Work task. The whole of the data is to be returned without a single change.

Data supplied.
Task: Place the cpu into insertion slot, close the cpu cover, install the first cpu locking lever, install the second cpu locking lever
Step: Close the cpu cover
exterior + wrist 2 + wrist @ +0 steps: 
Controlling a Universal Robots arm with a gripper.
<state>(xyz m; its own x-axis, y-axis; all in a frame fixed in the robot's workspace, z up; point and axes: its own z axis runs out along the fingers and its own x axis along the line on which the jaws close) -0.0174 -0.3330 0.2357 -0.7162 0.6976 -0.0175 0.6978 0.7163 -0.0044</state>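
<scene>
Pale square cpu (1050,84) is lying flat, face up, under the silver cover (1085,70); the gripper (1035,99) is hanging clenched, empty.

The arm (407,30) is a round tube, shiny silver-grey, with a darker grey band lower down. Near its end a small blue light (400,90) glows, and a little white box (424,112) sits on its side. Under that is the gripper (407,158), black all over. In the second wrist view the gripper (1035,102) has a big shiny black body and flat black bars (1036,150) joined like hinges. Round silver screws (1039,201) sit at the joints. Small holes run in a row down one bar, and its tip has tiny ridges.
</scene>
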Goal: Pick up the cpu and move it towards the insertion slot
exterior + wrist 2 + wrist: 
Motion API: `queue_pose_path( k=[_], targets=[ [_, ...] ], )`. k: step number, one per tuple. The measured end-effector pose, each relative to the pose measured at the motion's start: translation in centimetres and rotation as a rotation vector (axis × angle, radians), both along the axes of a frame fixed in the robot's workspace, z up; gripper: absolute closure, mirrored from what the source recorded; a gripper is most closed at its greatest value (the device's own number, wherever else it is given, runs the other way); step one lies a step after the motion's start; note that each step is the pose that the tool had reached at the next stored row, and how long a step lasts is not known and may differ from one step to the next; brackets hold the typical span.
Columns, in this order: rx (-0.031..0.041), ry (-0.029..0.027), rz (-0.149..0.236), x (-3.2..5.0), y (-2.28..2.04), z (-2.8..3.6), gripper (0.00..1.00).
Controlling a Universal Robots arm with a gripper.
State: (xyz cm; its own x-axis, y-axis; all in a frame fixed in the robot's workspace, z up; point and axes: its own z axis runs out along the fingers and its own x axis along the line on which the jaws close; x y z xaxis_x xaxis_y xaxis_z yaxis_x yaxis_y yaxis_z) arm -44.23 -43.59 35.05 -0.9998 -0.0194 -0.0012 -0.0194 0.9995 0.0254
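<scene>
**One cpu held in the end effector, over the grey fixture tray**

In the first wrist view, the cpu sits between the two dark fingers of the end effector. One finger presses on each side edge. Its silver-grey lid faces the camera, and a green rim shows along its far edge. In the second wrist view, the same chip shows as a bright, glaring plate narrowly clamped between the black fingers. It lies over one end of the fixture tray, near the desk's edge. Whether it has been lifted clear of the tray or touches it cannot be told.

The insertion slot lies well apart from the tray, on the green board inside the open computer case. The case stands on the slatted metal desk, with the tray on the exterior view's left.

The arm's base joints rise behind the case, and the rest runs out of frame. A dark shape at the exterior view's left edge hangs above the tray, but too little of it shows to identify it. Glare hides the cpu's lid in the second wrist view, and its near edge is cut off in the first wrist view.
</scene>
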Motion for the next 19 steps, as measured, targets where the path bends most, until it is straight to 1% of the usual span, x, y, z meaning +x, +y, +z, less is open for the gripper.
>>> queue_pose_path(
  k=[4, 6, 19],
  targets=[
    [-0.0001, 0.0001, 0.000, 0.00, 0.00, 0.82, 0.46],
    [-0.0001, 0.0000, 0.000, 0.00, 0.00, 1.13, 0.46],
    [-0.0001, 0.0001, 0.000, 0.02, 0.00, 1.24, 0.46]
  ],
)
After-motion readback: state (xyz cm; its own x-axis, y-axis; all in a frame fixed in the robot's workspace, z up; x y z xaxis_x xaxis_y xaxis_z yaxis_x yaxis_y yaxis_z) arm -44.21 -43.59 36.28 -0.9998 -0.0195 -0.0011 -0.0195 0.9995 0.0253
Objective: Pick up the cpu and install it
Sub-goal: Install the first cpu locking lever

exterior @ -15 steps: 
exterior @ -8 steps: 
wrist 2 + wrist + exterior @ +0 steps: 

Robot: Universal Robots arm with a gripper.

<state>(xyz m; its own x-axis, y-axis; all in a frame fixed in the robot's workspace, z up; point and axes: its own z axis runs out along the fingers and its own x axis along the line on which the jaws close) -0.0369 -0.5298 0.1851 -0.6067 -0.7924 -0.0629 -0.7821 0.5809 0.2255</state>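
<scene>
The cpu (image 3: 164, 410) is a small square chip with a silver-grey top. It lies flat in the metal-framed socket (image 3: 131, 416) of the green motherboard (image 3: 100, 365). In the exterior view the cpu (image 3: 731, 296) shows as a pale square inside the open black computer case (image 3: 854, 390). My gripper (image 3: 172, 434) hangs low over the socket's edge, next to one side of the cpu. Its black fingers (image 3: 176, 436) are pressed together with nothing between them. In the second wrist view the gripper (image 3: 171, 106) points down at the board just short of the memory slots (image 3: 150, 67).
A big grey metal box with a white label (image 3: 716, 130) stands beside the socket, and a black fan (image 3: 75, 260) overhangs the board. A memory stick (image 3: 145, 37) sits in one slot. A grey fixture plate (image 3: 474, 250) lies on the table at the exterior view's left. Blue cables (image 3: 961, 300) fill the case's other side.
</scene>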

Written answer.
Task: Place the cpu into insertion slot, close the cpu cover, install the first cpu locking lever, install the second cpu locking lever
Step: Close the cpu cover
exterior + wrist 2 + wrist @ +0 steps: 
Controlling a Universal Robots arm with a gripper.
<state>(xyz m; its own x-axis, y-axis; all in a frame fixed in the robot's workspace, z up; point and axes: its own z axis runs out along the fingers and its own x axis along the line on which the jaws close) -0.0174 -0.3330 0.2357 -0.7162 0.6976 -0.0175 0.6978 0.7163 -0.0044</state>
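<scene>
Pale square cpu (1050,84) is lying flat, face up, under the silver cover (1085,70); the gripper (1035,99) is hanging clenched, empty.

The arm (407,30) is a round tube, shiny silver-grey, with a darker grey band lower down. Near its end a small blue light (400,90) glows, and a little white box (424,112) sits on its side. Under that is the gripper (407,158), black all over. In the second wrist view the gripper (1035,102) has a big shiny black body and flat black bars (1036,150) joined like hinges. Round silver screws (1039,201) sit at the joints. Small holes run in a row down one bar, and its tip has tiny ridges.
</scene>
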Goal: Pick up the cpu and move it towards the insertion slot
exterior + wrist 2 + wrist: 
Motion API: `queue_pose_path( k=[_], targets=[ [_, ...] ], )`. k: step number, one per tuple. The measured end-effector pose, each relative to the pose measured at the motion's start: translation in centimetres and rotation as a rotation vector (axis × angle, radians), both along the axes of a frame fixed in the robot's workspace, z up; gripper: absolute closure, mirrored from what the source recorded; a gripper is most closed at its greatest value (the device's own number, wherever else it is given, runs the other way); step one lies a step after the motion's start; note that each step is the pose that the tool had reached at the next stored row, and how long a step lasts is not known and may differ from one step to the next; brackets hold the typical span.
Columns, in this order: rx (-0.031..0.041), ry (-0.029..0.027), rz (-0.149..0.236), x (-3.2..5.0), y (-2.28..2.04), z (-2.8..3.6), gripper (0.00..1.00).
Controlling a Universal Robots arm with a gripper.
State: (xyz cm; its own x-axis, y-axis; all in a frame fixed in the robot's workspace, z up; point and axes: its own z axis runs out along the fingers and its own x axis along the line on which the jaws close; x y z xaxis_x xaxis_y xaxis_z yaxis_x yaxis_y yaxis_z) arm -44.23 -43.59 35.05 -0.9998 -0.0194 -0.0012 -0.0194 0.9995 0.0254
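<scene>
**One cpu held in the end effector, over the grey fixture tray**

In the first wrist view, the cpu sits between the two dark fingers of the end effector. One finger presses on each side edge. Its silver-grey lid faces the camera, and a green rim shows along its far edge. In the second wrist view, the same chip shows as a bright, glaring plate narrowly clamped between the black fingers. It lies over one end of the fixture tray, near the desk's edge. Whether it has been lifted clear of the tray or touches it cannot be told.

The insertion slot lies well apart from the tray, on the green board inside the open computer case. The case stands on the slatted metal desk, with the tray on the exterior view's left.

The arm's base joints rise behind the case, and the rest runs out of frame. A dark shape at the exterior view's left edge hangs above the tray, but too little of it shows to identify it. Glare hides the cpu's lid in the second wrist view, and its near edge is cut off in the first wrist view.
</scene>
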Motion for the next 19 steps, as measured, targets where the path bends most, until it is straight to 1% of the usual span, x, y, z meaning +x, +y, +z, less is open for the gripper.
>>> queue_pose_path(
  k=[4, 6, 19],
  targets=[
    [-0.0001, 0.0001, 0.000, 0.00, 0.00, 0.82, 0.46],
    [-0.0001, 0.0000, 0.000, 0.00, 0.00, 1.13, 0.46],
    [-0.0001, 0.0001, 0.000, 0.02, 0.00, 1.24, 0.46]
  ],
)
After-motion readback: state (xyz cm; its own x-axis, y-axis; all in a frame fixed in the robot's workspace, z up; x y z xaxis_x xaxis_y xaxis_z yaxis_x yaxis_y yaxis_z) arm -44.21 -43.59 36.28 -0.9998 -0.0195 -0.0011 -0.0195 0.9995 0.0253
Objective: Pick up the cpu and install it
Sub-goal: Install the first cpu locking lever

exterior @ -15 steps: 
exterior @ -8 steps: 
wrist 2 + wrist + exterior @ +0 steps: 

Robot: Universal Robots arm with a gripper.

<state>(xyz m; its own x-axis, y-axis; all in a frame fixed in the robot's workspace, z up; point and axes: its own z axis runs out along the fingers and its own x axis along the line on which the jaws close) -0.0369 -0.5298 0.1851 -0.6067 -0.7924 -0.0629 -0.7821 0.5809 0.2255</state>
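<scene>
The cpu (image 3: 164, 410) is a small square chip with a silver-grey top. It lies flat in the metal-framed socket (image 3: 131, 416) of the green motherboard (image 3: 100, 365). In the exterior view the cpu (image 3: 731, 296) shows as a pale square inside the open black computer case (image 3: 854, 390). My gripper (image 3: 172, 434) hangs low over the socket's edge, next to one side of the cpu. Its black fingers (image 3: 176, 436) are pressed together with nothing between them. In the second wrist view the gripper (image 3: 171, 106) points down at the board just short of the memory slots (image 3: 150, 67).
A big grey metal box with a white label (image 3: 716, 130) stands beside the socket, and a black fan (image 3: 75, 260) overhangs the board. A memory stick (image 3: 145, 37) sits in one slot. A grey fixture plate (image 3: 474, 250) lies on the table at the exterior view's left. Blue cables (image 3: 961, 300) fill the case's other side.
</scene>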

The exercise has been carried out completely.